Лакан считает, что «Клерамбо… как бы воплощает образ старой клиники, недавно описанный у Фуко в его книге Naissance de la Clinique (Рождение клиники)». Действительно, за два года до этого Мишель Фуко опубликовал это, на наш взгляд, самое главное свое произведение [11]. Тем самым, примиряясь посмертно с тем, кого он называет уже теперь своим единственным Учителем, Лакан провозглашает таковым себя самого.

Не знаю, была ли когда-либо отмечена схожесть построения «Сочинений» и «Психиатрической деятельности»: первое произведение, точно так же как и второе, является не научным трудом, монографией, созданной «на одном дыхании» от начала до конца, но сборником статей, докладов на конференциях и семинарах, выступлений на дискуссиях, текстов комментариев, и т. п., собранных по разным журналам и отчетам, разделенных таким же образом, вне строгой хронологии на семь частей, некоторые из которых имеют названия. Разница состоит в том, что в первом случае сам автор собирал этот материал. Текст, явившийся причиной ссоры Лакана со своим учителем, не был включен в Сочинения, даже в раздел «Предшественники». Однако он фигурирует как «первая оригинальная работа» в общем списке научных работ, составленном Лаканом в 1933 г., несомненно, для того, чтобы участвовать в конкурсе на получение права заниматься психиатрической практикой во Франции. Этот список фигурирует в его переизданной в 1975 г. диссертации, защищенной в 1933 г. [24]. Клерамбо не фигурирует в традиционном посвящении учителям. Но там есть упоминание о двух сообщениях по психическому автоматизму, сделанных в соавторстве с Ж. Эйе. Первое сообщение, Paralysie générale avec syndrome d’automatisme mental («Прогрессивный паралич с синдромом психического автоматизма»)[3], было доложено в Психиатрическом обществе, а второе, Alcoolisme subaiguà poulsnormal our alenti. Coexistence dе syndrome d’automatisme mentale («Подострый алкоголизм с нормальным или замедленным пульсом. Сосуществование с психическим автоматизмом»)[4], было представлено Медико-психологическому обществу. В статье, посвященной структуре паранойяльных психозов и опубликованной в La semaine des hôpitaux de Paris 7 июля 1931 г., Лакан предусмотрительно написал: «Этот образ позаимствован у моего учителя Г. де Клерамбо, которому мы обязаны всем в использованном нами материале и методе, а потому, чтобы не быть обвиненным в плагиате, нам следовало бы благодарить его за каждый из употребленных нами терминов».
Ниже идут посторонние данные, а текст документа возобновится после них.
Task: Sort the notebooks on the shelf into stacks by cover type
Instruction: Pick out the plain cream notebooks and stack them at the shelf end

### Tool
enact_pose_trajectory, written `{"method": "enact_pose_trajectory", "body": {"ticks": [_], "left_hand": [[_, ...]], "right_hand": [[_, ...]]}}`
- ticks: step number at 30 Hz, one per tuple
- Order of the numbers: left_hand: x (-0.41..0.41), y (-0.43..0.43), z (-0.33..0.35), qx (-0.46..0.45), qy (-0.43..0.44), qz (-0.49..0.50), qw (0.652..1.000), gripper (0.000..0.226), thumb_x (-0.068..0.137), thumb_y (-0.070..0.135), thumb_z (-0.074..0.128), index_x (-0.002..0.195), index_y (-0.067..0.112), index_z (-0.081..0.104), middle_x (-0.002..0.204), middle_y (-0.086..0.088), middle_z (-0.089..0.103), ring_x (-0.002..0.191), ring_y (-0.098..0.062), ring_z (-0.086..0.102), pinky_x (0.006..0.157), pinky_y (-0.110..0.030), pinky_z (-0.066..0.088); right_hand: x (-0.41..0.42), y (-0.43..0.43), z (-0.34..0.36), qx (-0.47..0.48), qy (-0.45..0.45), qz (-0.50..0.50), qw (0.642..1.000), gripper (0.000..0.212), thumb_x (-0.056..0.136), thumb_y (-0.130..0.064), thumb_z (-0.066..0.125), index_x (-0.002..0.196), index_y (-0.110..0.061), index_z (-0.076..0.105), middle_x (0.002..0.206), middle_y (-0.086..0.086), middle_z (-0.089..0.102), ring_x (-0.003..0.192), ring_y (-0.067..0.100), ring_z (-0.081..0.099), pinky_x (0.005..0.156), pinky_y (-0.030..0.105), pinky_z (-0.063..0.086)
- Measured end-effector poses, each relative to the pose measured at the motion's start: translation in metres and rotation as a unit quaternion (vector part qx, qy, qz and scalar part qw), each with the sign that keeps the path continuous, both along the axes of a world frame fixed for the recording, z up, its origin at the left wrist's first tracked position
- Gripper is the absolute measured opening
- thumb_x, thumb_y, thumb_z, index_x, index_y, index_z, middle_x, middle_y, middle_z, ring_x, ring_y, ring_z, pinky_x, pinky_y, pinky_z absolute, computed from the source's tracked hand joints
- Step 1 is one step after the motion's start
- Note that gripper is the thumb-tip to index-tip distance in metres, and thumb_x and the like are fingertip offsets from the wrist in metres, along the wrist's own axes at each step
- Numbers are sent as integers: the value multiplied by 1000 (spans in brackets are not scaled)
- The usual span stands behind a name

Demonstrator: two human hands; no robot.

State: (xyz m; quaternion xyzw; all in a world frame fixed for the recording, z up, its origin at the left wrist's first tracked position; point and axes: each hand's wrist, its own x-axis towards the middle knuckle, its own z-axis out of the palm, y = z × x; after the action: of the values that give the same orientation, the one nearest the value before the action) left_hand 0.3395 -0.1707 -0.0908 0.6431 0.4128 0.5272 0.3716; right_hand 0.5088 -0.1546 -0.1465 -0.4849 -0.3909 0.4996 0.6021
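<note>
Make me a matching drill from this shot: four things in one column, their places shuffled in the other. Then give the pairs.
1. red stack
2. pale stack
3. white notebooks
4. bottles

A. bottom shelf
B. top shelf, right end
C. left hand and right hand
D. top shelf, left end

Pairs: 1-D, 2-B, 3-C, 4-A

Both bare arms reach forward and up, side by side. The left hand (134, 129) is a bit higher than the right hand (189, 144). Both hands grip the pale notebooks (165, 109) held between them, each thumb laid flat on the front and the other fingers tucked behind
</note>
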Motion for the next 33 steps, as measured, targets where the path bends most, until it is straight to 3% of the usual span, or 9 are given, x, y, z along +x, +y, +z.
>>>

Это принесение благодарности ради собственной защиты произвело эффект, прямо противоположный ожидаемому. Статья вызвала гнев Мэтра, обвинившего дерзкого ученика в плагиате, если не в краже идей. Возможно, этот гнев был также вызван отходом от доктрины учителя, ибо Лакан включил любовный бред в общие рамки паранойи, что позднее повторит Анри Эй в своем Manuel («Учебнике») [9], сделав тем самым эту точку зрения официальной позицией французской психиатрической школы.

Элизабет Рудинеско рассказывает, что «после опубликования этой статьи он (Клерамбо) пришел в ярость и, ворвавшись на одно из заседаний Медико-психологического общества, бросил в лицо Лакану экземпляры его работ с посвящениями, обвиняя его в плагиате». [30, p. 124]. Она ссылается при этом на присутствовавших при этой сцене Жюльена Руара, Люсьена Боннафе и г-жу Эй.

Я сам неоднократно слышал от моего учителя Поля Сивадона, в то время интерна в Специальном лазарете, рассказ об этой столь памятной всем ярости Клерамбо по поводу фатальной статьи в La semaine des hôpitaux, которой Лакан хотел сделать ему сюрприз. Эта ярость должна была навсегда закрыть для наглеца небесные эмпиреи «клерамбизма». Но г-н Сивадон рассказывал еще более удивительную историю о том, что за пятнадцать дней до своего самоубийства Клерамбо появился на одном из заседаний психиатрического общества, которые он перестал посещать, и подарил в качестве знака примирения каждому из присутствующих – и тем редким из них, с кем у него не было размолвок, и значительно более многочисленным, с кем таковые были – оттиск одной из своих статей с посвящением (он не мог ни распространять, ни дарить свои книги, которых, повторимся, не существовало). Судя по трактуемой теме, было трудно понять, почему статья, доставшаяся присутствовавшему на заседании Полю Сивадону, была подарена именно ему. Впоследствии она была у Сивадона выкрадена (надеюсь, он не считает, что это сделал кто-то из его учеников…). Какой оттиск получил от Клерамбо Лакан, также присутствовавший на этом сеансе прощального примирения? Мы никогда этого не узнаем, но мне хочется думать, что это была именно та работа, которую я представляю теперь вниманию читателя.